Il piano per la banda larga del governo “è uno sforzo che raramente abbiamo visto prima. Anzi è uno sforzo mai visto. A cosa porterà vedremo”. Il presidente dell’Autorità per le garanzie nelle Comunicazioni, Angelo Cardani, è così tornato ad esprimere il suo entusiasmo per il progetto sulle reti di nuova generazione varato dal governo il 2 marzo scorso. Dopo aver manifestato “apprezzamento per la Strategia italiana per la banda ultra larga approvata dal Consiglio dei Ministri” in una nota ad hoc del 5 febbraio scorso, Cardani è infatti tornato sul tema lunedì 9 marzo nel suo intervento alla presentazione del bilancio annuale dell’Organo di vigilanza sulla parità di accesso alla rete Telecom Italia.

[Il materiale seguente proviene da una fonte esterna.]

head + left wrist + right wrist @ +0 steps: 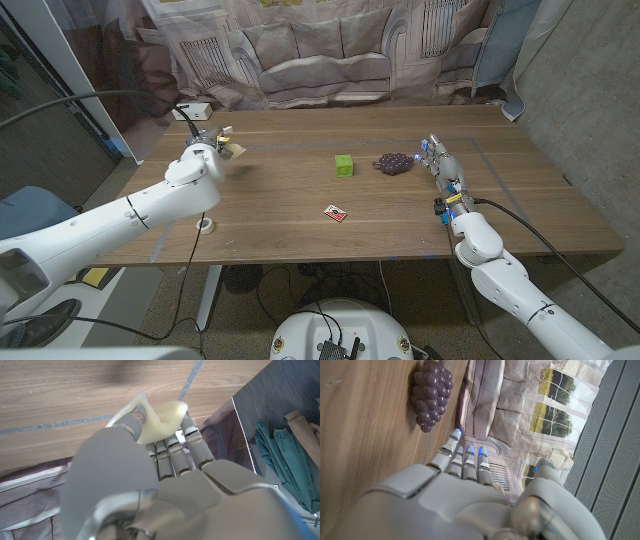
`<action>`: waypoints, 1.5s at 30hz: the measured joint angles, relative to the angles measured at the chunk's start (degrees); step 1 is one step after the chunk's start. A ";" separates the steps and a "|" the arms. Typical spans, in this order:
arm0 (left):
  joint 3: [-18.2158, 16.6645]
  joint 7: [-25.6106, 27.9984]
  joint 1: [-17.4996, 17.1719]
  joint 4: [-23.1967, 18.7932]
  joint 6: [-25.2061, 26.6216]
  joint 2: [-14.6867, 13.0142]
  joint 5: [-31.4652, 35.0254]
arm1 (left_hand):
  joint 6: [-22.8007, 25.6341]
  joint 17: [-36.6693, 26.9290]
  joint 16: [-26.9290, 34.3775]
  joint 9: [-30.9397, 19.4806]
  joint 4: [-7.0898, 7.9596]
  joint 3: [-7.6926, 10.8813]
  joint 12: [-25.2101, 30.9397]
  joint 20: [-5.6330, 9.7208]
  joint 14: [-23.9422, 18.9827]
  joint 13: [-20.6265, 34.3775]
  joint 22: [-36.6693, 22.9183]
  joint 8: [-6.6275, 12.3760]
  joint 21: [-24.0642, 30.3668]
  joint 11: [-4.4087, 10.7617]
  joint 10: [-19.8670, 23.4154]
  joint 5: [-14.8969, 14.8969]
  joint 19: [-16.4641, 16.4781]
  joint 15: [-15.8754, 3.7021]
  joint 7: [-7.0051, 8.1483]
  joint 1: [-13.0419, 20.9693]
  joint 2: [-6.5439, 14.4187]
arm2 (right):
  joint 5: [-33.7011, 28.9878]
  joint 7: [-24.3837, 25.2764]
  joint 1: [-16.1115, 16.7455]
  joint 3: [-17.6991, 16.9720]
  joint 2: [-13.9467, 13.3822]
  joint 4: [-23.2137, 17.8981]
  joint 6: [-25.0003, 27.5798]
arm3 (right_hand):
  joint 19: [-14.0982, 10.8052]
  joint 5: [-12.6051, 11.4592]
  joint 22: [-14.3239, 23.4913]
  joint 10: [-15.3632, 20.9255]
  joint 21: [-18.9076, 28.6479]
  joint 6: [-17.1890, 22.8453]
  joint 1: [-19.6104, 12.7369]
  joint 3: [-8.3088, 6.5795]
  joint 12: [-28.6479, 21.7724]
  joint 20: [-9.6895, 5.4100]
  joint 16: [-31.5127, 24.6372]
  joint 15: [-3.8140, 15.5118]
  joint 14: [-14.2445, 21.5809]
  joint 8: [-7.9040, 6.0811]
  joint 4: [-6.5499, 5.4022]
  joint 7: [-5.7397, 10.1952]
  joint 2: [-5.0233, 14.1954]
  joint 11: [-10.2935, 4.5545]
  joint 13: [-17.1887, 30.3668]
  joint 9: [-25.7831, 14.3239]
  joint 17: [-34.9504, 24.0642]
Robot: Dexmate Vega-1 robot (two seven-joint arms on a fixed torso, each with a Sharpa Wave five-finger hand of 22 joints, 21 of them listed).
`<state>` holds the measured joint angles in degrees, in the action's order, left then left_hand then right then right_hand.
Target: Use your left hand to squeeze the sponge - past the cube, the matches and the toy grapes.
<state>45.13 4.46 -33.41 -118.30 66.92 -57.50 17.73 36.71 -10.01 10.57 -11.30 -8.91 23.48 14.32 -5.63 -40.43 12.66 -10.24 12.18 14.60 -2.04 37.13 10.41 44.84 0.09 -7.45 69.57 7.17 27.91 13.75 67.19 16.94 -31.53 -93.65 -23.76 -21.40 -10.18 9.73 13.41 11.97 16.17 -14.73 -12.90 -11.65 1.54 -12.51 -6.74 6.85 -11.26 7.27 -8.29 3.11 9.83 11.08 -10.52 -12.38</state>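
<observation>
Left hand grips sponge over the seemingly taped wooden table

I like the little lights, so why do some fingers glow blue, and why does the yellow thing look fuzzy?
Right wrist view: blue lights glow on the right hand's fingers. Head view: the sponge in the left hand looks smeared. Left wrist view: it looks sharper.

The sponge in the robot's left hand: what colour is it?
Pale yellow sponge, clearest in the left wrist view, gripped by the left hand.

Left robot hand clenched; right open
</observation>
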 measured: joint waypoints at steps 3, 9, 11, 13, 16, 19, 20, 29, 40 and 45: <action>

“Abbiamo un ritardo colossale come Paese. Ma come per tutti i ritardi può essere colmato anche rapidamente se reagiamo costruttivamente”, ha spiegato il presidente dell’autorità indipendente nominato dal governo di Mario Monti e balzato agli onori delle cronache finanziarie due anni fa per aver varato aumenti record per i servizi postali. Il presidente dell’Agcom ha aggiunto di ritenere il passaggio graduale dal rame alla fibra un “concetto saggio” sottolineando che “lo sviluppo graduale della fibra può essere una soluzione accettabile”. Una posizione salomonica quella di Cardani che ha anche spiegato come la decisione dell’Agcom di rivedere retroattivamente i prezzi per l’affitto della rete Telecom, danneggiando di fatto l’ex monopolista, sia legata a doppio filo con le richieste del Consiglio di Stato. La questione, insomma, non ha alcuna correlazione con la volontà e le tempistiche di lavoro dell’autorità. Fatto sta che al momento l’Agcom non ha ancora definito le tariffe dell’unbundling (il prezzo che gli operatori pagano a Telecom per l’accesso alla sua rete, ndr) 2014-2017, mettendo in difficoltà l’ex monopolista, che è nel pieno del piano triennale di investimenti sulla fibra.

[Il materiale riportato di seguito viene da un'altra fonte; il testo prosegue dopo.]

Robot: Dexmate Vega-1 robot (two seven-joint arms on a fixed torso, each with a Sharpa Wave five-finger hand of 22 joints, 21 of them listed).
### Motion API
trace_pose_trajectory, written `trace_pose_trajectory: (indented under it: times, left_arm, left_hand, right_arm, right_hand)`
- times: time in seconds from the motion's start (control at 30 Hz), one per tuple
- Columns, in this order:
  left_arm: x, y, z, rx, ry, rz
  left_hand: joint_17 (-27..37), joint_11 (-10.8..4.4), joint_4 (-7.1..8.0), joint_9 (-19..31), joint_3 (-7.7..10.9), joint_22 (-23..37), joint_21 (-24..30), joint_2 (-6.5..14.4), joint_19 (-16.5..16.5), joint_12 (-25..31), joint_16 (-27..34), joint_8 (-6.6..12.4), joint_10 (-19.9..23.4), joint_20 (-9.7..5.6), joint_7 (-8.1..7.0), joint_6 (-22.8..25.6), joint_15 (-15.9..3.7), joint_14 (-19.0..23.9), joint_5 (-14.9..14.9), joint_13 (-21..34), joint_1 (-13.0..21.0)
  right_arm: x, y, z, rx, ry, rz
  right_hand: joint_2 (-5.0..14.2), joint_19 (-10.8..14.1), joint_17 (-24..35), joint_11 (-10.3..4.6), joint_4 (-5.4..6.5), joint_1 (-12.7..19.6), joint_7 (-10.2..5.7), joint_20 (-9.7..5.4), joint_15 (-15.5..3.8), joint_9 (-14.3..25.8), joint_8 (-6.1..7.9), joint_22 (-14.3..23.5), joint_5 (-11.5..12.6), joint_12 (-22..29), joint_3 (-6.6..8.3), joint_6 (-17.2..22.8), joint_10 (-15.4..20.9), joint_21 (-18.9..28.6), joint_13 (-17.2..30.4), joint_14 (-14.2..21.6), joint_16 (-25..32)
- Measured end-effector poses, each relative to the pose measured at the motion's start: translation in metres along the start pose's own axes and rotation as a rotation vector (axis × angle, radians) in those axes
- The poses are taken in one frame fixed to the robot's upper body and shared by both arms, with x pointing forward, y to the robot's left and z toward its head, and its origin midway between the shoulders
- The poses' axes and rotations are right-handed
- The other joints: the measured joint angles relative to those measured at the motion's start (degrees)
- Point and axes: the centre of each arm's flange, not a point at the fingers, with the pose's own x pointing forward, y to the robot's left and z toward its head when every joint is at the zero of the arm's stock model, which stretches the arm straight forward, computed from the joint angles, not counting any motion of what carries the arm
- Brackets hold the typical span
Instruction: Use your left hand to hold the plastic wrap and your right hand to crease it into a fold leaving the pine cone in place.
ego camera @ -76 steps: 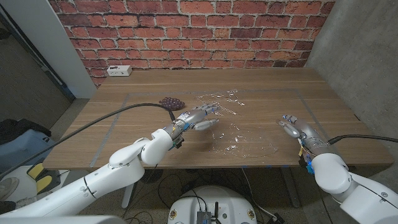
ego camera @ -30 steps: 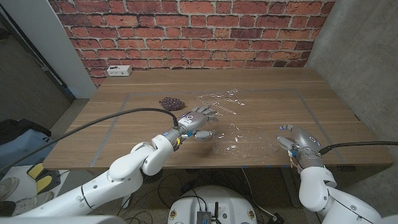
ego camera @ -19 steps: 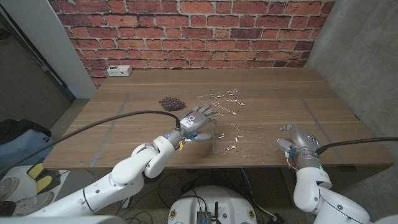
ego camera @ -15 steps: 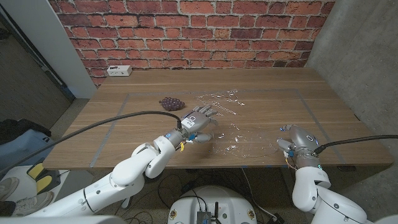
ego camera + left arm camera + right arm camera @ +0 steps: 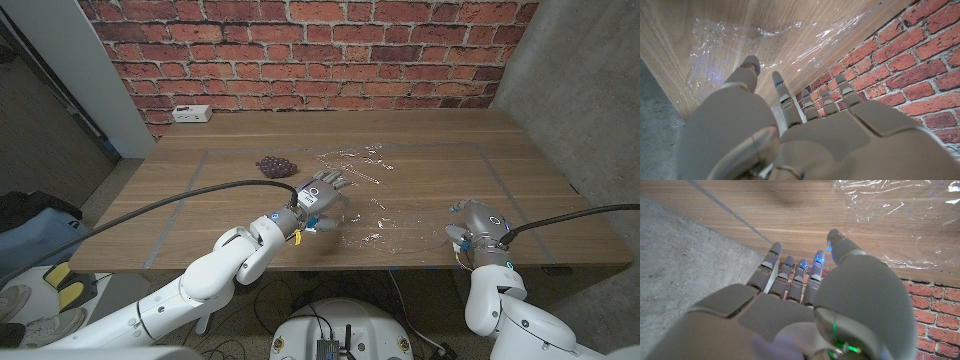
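Note:
A crumpled sheet of clear plastic wrap [image 5: 385,215] lies spread over the middle of the wooden table [image 5: 450,140]. The dark pine cone [image 5: 275,166] sits just off its far left corner. My left hand [image 5: 320,192] hovers low over the wrap's left part with fingers spread, right of the pine cone and apart from it; whether it touches the film is unclear. My right hand [image 5: 478,222] is at the wrap's right edge near the table front, fingers apart and holding nothing. The left wrist view shows the wrap [image 5: 740,45] beyond my left hand [image 5: 815,135]. In the right wrist view the wrap [image 5: 900,210] lies past my right hand [image 5: 805,310].
A white socket box [image 5: 190,113] sits at the back left by the brick wall. Grey tape lines [image 5: 190,178] mark out a rectangle on the tabletop. The table's front edge [image 5: 400,268] runs close under both hands.
My left hand has turned palm down and spread its fingers over the wrap's left part. My right hand has drawn back toward the front edge. Wrap and pine cone lie unchanged.

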Motion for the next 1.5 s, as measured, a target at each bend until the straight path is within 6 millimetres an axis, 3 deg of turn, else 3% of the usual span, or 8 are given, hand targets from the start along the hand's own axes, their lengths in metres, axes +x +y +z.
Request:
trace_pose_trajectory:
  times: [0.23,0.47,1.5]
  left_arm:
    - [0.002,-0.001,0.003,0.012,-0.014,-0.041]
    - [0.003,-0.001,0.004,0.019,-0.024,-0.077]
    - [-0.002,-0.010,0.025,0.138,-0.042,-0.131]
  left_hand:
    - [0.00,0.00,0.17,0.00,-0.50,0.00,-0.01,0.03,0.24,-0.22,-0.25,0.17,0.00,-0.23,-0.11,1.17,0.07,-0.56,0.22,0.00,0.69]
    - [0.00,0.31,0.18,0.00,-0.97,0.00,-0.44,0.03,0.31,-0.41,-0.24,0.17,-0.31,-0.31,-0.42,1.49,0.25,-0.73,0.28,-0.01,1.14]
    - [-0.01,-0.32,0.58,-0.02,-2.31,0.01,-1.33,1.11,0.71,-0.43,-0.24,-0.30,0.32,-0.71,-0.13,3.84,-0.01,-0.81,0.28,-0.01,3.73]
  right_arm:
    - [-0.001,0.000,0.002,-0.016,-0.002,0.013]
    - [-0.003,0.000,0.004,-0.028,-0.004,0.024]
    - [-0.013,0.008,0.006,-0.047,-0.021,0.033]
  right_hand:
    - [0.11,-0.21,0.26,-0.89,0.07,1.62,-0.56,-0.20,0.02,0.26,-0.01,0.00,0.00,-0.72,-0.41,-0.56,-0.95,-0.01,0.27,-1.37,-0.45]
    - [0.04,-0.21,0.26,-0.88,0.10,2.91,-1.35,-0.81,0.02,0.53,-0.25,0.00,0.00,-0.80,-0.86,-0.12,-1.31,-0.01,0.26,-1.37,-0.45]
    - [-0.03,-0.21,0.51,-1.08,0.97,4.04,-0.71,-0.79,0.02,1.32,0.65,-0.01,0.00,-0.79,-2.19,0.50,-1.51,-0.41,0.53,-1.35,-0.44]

Scarni e scarsi insomma i contenuti dell’intervento del presidente che, secondo alcuni osservatori, dopo l’addio di Monti, sta tentando di accreditare il lavoro della sua autorità agli occhi del governo Renzi. Soprattutto ora che a Palazzo Chigi c’è aria di spending review per le autorità indipendenti il cui costo grava sui diretti controllati e indirettamente anche sui cittadini. L’Agcom, che pure è riuscita a dare un taglio alle spese nel 2013, costa ancora quasi 70 milioni finanziati dagli operatori con il massimo dell’aliquota consentita per legge. Secondo l’ultimo bilancio consuntivo disponibile (2013), impiega ben 419 persone di cui la metà funzionari e 45 dirigenti per un totale di oltre 44 milioni di euro di costo del lavoro spalmati sulla sede di Napoli (1,7 milioni di affitto per l’immobile) e su quella “secondaria” di Roma (con 3,7 milioni di canone di locazione).

La cifra relativa agli stipendi, come rileva la Corte dei Conti nella delibera di controllo sull’ente datata 16 luglio 2014, è ingente: “Se si considera la percentuale di incidenza della spesa del personale sia sulle entrate accertate che sulle spese complessive, nell’arco del quadriennio 2009-2012, non si può che sottolineare l’esigenza di avviare un compiuto controllo della spesa da parte del vertice istituzionale, così come peraltro rilevato in più occasioni dalla Commissione di garanzia”. Magari iniziando col ricostruire “il servizio di controllo interno e organizzato il controllo di gestione” come suggerisce la Corte e ridimensionando i compensi di presidente e commissari che costano in totale 1,2 milioni lordi l’anno (circa 240mila euro a testa). Sono somme importanti quelle che finiscono nelle tasche dei vertici dell’autorità che avrebbe forse potuto offrire qualche riflessione in più sul tema della fibra in un momento centrale per lo sviluppo dell’infrastruttura di rete del Paese e in cui si giocano partite rilevanti come quella fra Ei Towers e Rai Way con l’Antitrust schierata in prima linea nella richiesta di chiarimenti ai protagonisti.